For the longest time, the ruling provincial party was of the opinion that this
was not a problem and high property prices was due to the strong economy
(circular logic, as real estate & construction are the drivers of that.) They
were getting pretty hammered in polls. On top of that, they cited a ~5% ish
foreign purchaser number based on 19 days of data, only to then bump it to 10%
conveniently on the release of new data a day or two after introducing this
15% tax...so yea. It's a disaster.

------
Tiktaalik
I'm generally in favour of this policy, though it's a bit half baked, and it
is too little, too late. It was probably only implemented because the
government had done nothing on the file, is coming into an election, and
realized they were going to get thrown out by an angry electorate.

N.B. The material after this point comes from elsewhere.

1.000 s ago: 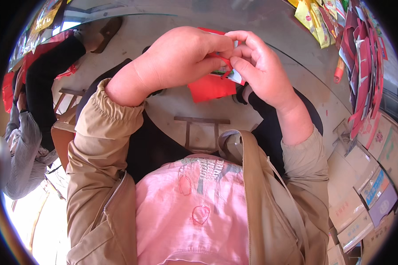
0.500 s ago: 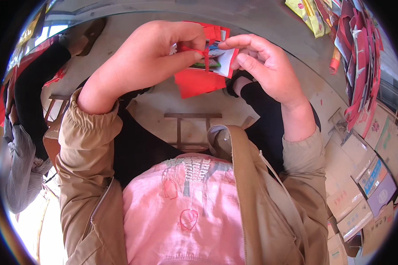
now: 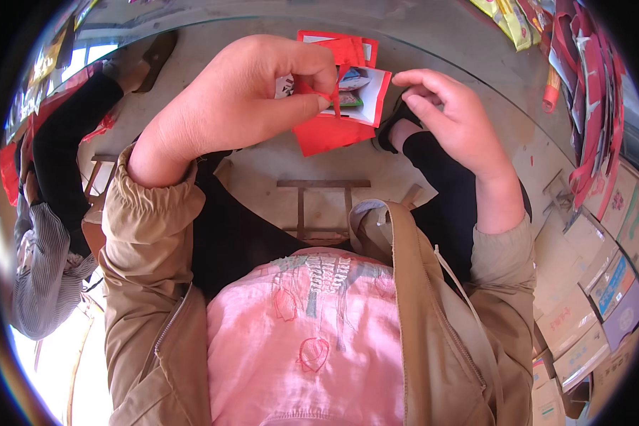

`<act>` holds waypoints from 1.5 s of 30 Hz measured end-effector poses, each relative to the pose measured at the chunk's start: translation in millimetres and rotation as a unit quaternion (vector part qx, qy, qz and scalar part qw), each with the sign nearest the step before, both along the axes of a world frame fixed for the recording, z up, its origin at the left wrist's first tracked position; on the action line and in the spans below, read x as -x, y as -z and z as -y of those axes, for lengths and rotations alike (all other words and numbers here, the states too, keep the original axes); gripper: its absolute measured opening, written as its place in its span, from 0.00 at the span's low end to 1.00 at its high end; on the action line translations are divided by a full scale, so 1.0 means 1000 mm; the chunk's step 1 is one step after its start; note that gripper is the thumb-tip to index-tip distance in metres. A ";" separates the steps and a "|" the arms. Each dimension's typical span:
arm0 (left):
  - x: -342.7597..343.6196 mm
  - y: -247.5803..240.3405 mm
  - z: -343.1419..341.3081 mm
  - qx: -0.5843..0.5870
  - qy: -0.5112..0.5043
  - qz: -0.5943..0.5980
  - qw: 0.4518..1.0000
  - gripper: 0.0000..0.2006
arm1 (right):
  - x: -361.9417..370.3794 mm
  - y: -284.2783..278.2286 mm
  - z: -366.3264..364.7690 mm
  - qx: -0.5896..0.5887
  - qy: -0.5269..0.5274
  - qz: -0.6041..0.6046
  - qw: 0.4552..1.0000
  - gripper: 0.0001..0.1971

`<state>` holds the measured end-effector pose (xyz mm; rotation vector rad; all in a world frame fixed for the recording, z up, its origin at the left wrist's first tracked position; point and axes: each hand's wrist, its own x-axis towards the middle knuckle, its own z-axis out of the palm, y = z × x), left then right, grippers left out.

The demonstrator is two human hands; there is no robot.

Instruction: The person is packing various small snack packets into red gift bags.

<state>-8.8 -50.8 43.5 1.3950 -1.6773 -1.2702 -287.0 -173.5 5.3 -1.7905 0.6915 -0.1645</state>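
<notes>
Nearest the camera, a soft pink embroidered top (image 3: 312,334) fills the lower middle, flanked by the wrinkled tan jacket sleeves (image 3: 149,241) of the person's own arms. Beyond these, the left hand (image 3: 241,106) is closed in a pinch, thumb and forefinger gripping a thin red string (image 3: 331,96) at the edge of a small stack of red paper cards (image 3: 340,85); the cards are flat, square-cornered, with white inner faces and small colourful printed pictures, and they sit in the air between the two hands, above the knees. The right hand (image 3: 450,117) hangs just beside the cards' right edge, its fingers loosely curled with thumb and fingertips close together; whether it has hold of anything cannot be told. Below the hands lies a bare grey concrete floor (image 3: 277,167), with a small wooden stool frame (image 3: 323,202) showing between the dark trouser legs, and open room around it. To the left another person in a striped grey sleeve (image 3: 42,277) sits close. Along the right edge lie stacked flat cardboard boxes (image 3: 603,277) in tan, blue and purple, and farther up hang red and yellow glossy packets (image 3: 582,78).
</notes>
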 end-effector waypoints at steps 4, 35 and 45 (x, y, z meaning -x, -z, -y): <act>0.002 0.007 0.001 0.073 0.007 -0.023 0.997 0.03 | -0.005 -0.002 -0.004 0.158 -0.060 -0.046 0.985 0.14; -0.047 -0.198 -0.132 0.268 -0.027 -0.266 0.925 0.20 | -0.006 -0.027 0.034 0.073 0.046 0.045 0.995 0.11; -0.056 -0.318 -0.377 0.363 -0.382 -0.084 0.846 0.12 | -0.002 0.005 0.041 0.105 0.064 0.050 0.991 0.12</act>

In a lot of ways Vancouver has been ruined by the housing bubble and influx of
speculative foreign capital. Extremely high house prices have created a strong
incentive for anyone who can easily work elsewhere (ie. a tech worker) to move
away. Many of my friends have drifted away to Seattle and SF.

The only way houses could become even slightly affordable at this point would
be a housing crash. This would be disastrous to the local economy, which has
become entirely built on selling housing to one another. Accordingly it's hard
to wish for that.

------
goatherders
There is nowhere for people to live that is affordable and it's hurting the
economy (particularly tech). Young people are commuting up to 2 hours each way
to work while tons of condos sit vacant as foreigners park their cash in the
market. Even those wanting to buy with traditional financing are losing out to
all-cash buyers above asking.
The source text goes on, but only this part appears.